The most extensively studied group of immune cells is a type of lymphocytes (white blood cell) namely Natural Killer (NK) cells. Certain researchers fail to accept the influence which these types of cells have on the implantation embryo while criticism exists on the proposed treatments associated with counteracting their presumed inherent effects. It is, however, widely accepted that following ovulation and at the onset of conception, NK cells compromise more than 80% of the white blood cell count in the endometrial cavity. NK cells are known to produce a collection of small proteins namely cytokines which have a centralized effect on the interactions between cells their communication systems and behavioural profiles. The notion exists that an imbalance in the concentration of the cytokine may be an impediment to embryo implantation and ongoing developmental potential. An individual who had proven fertility in the past may raise antibodies against her embryo subsequently. What exactly causes the recognition of an embryo as hostile and why the mechanisms toward rejection were non-existent previously is yet to be elucidated.
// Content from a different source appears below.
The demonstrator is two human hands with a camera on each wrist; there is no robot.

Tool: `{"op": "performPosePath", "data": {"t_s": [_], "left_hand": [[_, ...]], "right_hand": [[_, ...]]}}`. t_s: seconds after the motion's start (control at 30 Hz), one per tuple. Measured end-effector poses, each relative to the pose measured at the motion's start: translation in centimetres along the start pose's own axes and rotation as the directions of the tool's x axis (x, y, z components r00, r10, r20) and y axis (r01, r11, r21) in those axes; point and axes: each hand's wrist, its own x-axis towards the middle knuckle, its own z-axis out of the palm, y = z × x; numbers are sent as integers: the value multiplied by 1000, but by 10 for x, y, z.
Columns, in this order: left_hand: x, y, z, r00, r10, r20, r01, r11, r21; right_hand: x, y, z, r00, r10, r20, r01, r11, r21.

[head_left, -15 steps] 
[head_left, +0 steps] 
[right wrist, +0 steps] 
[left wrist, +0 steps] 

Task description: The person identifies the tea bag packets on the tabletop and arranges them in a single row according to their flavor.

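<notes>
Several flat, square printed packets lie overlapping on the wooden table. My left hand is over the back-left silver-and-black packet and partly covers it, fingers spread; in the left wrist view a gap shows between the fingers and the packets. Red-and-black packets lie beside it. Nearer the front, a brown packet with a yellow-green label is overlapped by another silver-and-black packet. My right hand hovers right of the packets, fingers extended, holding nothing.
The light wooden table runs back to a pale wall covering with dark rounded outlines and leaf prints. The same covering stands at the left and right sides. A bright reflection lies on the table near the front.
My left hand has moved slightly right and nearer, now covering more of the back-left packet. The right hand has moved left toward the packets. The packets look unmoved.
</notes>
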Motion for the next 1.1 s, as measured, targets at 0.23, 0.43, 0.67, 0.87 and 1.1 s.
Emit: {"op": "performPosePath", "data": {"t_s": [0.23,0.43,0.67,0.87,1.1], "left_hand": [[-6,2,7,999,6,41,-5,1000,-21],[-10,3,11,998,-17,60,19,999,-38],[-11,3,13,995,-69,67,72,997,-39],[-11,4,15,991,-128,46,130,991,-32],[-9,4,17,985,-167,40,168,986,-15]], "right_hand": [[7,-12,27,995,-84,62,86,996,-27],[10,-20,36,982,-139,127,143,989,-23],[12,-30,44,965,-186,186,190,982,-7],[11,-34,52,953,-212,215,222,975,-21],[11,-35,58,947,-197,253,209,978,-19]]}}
The Most Common Types Of Antibodies Which
Form With An Elevated NK Cell Count Are:
1. Anti-phospholipid antibodies
2. Antithyroid antibodies
3. Anti ovarian antibodies.
What is of the essence when investigating the presence of NK cells and especially the CD69 type subgroup in females with a history of early pregnancy loss or failure to conceive, is to affirm what triggered the elevated count. It must be appreciated that the human white blood cell membrane protein CD69 is an early activation marker induced not only by the NK cells but also by T lymphocytes and B cells (the major cellular components of the adaptive immune response) in response to any inflammatory stimuli. In this respect, an elevated CD69 marker may not be a result of a hyperactive NK cell population. It is well documented that elevated counts of the CD69 marker during peripheral blood assessment may not predict an alloimmune-related response by contrast an endometrial biopsy is a more useful diagnostic tool for establishing potential involvement of NK cells.
The second type of immune response can be encountered when a female raises antibodies in her cervical mucus creating a hostile environment for sperm survival following ejaculation. In essence, anti-sperm antibodies are an immune response raised by the female where specialised white blood cells attack the sperm impairing successful passage into the uterus through the cervix leading to compromised fertility.